In society, individuals observe different situations according to their opinions. For example, the color of the walls of the room depends on the color judged. I think that room is aquamarine, room is turquoise, room is blue. Everyone has their own way of thinking. Some philosophers believe that human beings were born with the ability to think rationally. Rational thinking is unique to humans.

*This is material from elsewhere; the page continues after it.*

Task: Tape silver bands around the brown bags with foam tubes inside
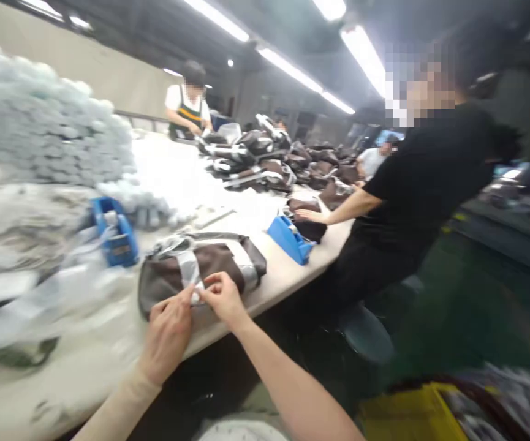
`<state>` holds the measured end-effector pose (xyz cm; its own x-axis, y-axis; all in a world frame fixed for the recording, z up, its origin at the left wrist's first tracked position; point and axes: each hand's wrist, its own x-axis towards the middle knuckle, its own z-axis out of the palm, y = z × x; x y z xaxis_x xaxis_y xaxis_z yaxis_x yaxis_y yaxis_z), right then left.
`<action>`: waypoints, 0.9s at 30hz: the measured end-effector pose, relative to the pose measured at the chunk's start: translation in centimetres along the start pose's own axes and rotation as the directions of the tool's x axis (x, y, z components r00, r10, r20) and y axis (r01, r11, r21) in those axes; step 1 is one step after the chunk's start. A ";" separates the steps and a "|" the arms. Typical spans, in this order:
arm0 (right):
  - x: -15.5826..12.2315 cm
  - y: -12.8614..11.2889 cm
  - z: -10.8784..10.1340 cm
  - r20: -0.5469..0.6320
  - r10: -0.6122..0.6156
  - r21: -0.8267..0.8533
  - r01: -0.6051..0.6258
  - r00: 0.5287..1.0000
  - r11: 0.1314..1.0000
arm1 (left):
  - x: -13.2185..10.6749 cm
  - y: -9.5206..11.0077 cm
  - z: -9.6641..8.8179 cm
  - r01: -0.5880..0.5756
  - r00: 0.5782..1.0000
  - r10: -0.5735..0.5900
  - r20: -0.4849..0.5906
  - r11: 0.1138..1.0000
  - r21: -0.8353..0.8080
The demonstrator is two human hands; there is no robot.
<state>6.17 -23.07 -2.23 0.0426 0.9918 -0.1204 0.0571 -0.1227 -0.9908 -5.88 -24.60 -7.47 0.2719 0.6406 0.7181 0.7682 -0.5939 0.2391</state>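
A dark brown handbag [214, 260] lies on the pale worktable near its front edge, its straps wrapped in whitish, shiny material. One wrapped strap [188, 267] runs down the front of the bag to my fingertips. My left hand [169, 331] is closed at the strap's lower end, thumb and fingers pinched together. From the right, my right hand [223, 300] pinches the same white wrapping, its fingertips almost touching those of the left. The exact bit between the fingers is small and partly hidden.
Blue tape dispensers stand right [290, 239] and left [116, 233] of the bag. White rolls [62, 131] are stacked at left; brown bags [255, 156] are heaped behind. A person in black [425, 165] works at right. A yellow crate [407, 413] sits low right.
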 end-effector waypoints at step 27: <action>1.1 -0.2 0.0 0.112 -0.251 -0.179 0.268 0.962 0.947 | -0.5 -0.3 -1.2 0.077 0.997 -0.078 0.001 0.988 0.137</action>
<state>6.18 -21.93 -2.18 -0.0850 0.9884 0.1257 0.2436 0.1429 -0.9593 -6.89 -25.33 -7.12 0.2117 0.6856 0.6965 0.8590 -0.4705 0.2021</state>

The view of the functionalist was first promoted by the earliest sociologists such as Auguste Comte (a person who created the term "sociology"), Herbert Spencer, Emir Durkheim, Max Weber. What is particularly relevant here is the organic analogy of Comte (1851), each part consists of many parts, all of which function for the survival of the whole entity. Spencer (1860) also used "public analogy" with many system requirements and a public society like living things; if these needs are not met, the system (organism or society) It may be dismantled. Next, we look for something necessary for survival from social system. Spencer called this process a necessary functionalism (Turner 2003)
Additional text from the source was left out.